Welcome to the 31st edition of The LogTech Letter, a weekly look at the impact technology is having on the world of global and domestic logistics. Last week, I explained my controversial view that 3PLs shouldn’t be using tech to spend more time with customers. This week, I’m dissecting what makes for true system differentiation in logistics.
As a reminder, this is the place to turn on Fridays for quick reflection on a dynamic, software category, or specific company that’s on my mind. You’ll also find a collection of links to stories, videos and podcasts from me, my colleagues at the Journal of Commerce, and other analysis I find interesting.
For those that don’t know me, I’m Eric Johnson, senior technology editor at the Journal of Commerce and JOC.com.
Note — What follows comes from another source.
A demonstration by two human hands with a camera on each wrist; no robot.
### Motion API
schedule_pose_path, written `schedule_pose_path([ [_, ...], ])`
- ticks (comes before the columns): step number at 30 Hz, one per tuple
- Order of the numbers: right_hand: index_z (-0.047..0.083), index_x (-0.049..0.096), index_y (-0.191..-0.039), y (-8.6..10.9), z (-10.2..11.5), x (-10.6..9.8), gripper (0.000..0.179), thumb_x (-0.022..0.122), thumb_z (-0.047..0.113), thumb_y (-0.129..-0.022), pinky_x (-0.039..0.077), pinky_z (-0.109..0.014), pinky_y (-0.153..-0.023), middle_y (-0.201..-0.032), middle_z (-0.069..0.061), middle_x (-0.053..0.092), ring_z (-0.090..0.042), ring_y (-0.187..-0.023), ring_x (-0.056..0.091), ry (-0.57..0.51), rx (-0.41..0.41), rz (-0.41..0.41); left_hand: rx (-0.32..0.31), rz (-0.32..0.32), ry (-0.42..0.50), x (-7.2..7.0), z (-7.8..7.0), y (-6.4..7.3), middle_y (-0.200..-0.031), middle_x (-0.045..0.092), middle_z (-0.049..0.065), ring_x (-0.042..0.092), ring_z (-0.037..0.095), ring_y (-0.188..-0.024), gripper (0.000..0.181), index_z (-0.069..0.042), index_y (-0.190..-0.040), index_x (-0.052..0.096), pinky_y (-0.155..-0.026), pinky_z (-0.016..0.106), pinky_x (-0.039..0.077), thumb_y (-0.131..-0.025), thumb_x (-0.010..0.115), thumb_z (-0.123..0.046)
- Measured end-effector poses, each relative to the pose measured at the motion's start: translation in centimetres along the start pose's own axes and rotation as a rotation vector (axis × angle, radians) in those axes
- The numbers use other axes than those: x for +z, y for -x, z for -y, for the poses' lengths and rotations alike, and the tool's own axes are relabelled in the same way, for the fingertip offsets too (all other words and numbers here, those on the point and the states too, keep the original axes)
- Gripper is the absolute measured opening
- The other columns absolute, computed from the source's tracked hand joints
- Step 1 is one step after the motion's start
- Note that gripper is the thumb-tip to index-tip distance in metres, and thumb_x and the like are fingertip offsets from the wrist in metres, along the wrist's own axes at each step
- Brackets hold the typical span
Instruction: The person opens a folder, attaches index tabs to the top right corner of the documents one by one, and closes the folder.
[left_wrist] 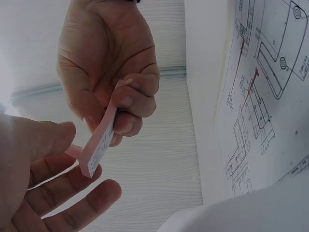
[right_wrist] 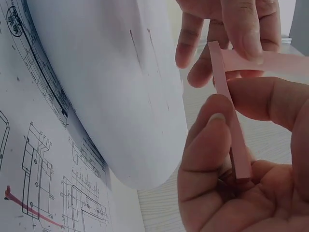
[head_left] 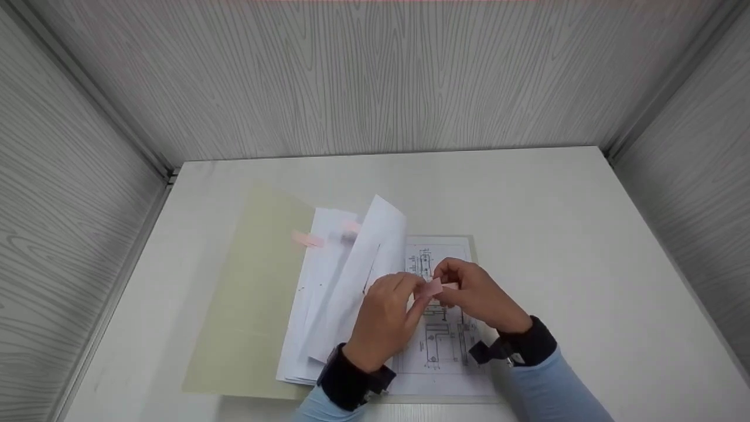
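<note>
My right hand [head_left: 483, 296] grips a thin pad of pink sticky notes [right_wrist: 234, 140] between thumb and curled fingers. From the pad's end, a pink sticky strip [right_wrist: 280, 62] stretches away, pinched by the thumb and fingers of my left hand [head_left: 381, 322]. In the left wrist view the strip and the pad meet at an angle. Both hands are above the right half of an open folder [head_left: 246, 305], over a sheet of technical drawings [head_left: 433, 375]. A raised, curling white page [head_left: 375, 246] stands beside my left hand.
Pink flags [head_left: 307, 239] stick out from the white pages [head_left: 299, 334] turned to the left. The pale table [head_left: 592, 234] runs back to a wood-grain panel [head_left: 375, 76], with side panels at left and right.
</note>
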State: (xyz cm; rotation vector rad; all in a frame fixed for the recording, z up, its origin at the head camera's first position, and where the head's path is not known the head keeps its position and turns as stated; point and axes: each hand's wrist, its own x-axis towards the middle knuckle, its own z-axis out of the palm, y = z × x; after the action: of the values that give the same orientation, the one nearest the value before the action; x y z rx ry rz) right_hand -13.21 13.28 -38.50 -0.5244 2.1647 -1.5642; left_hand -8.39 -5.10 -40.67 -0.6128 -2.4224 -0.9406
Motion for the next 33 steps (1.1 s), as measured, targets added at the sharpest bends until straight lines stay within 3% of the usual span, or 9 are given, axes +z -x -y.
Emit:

I can be reached at eric.johnson@ihsmarkit.com or on Twitter at @LogTechEric.
Here’s a fun thought experiment: do you consider technological differentiation to be more about the system a company uses or the way it uses a system? This question has hung over the logistics industry seemingly forever.
Basically, the issue boils down to whether a white-labeled solution, married to a company’s internal expertise and other systems, constitutes differentiation in the same way that wholly proprietary solutions would.
Let’s explore this along a few different dimensions:
Are we talking about a 3PL or a software vendor using an outside solution?
Is the company bootstrapped or venture backed?
Is the solution customer-facing or operational?
First, the 3PL vs software vendor question. Decades ago, 3PLs frequently thought building their own systems was a form of differentiation. And it often was, because it meant providing a process-specific solution when the only other options might have been spreadsheets or generic “business” solutions customized to work in a logistics environment. Those advancements drove value and created customer loyalty, over and above a 3PL’s ability to effectively serve its customers in traditional ways like securing capacity and managing origin services.
Over time, that differentiation eroded for two reasons: first, more companies developed their own versions of the same type of system, so the “nothing versus something” argument dissipated; and second, the internet. Browser-based systems, especially multi-tenant ones, spread quickly because they lowered the barriers to entry and created an environment where system modernization was not solely dependent on a 3PL’s internal resources.
But in 2021, is proprietary software really an advantage for a 3PL? Possibly, for those that have continually invested in keeping the underlying architecture, the user experience, the hosting, and the edge capabilities as modern as possible. For most, though, buying off-the-shelf and executing the hell out of it is a better use of resources.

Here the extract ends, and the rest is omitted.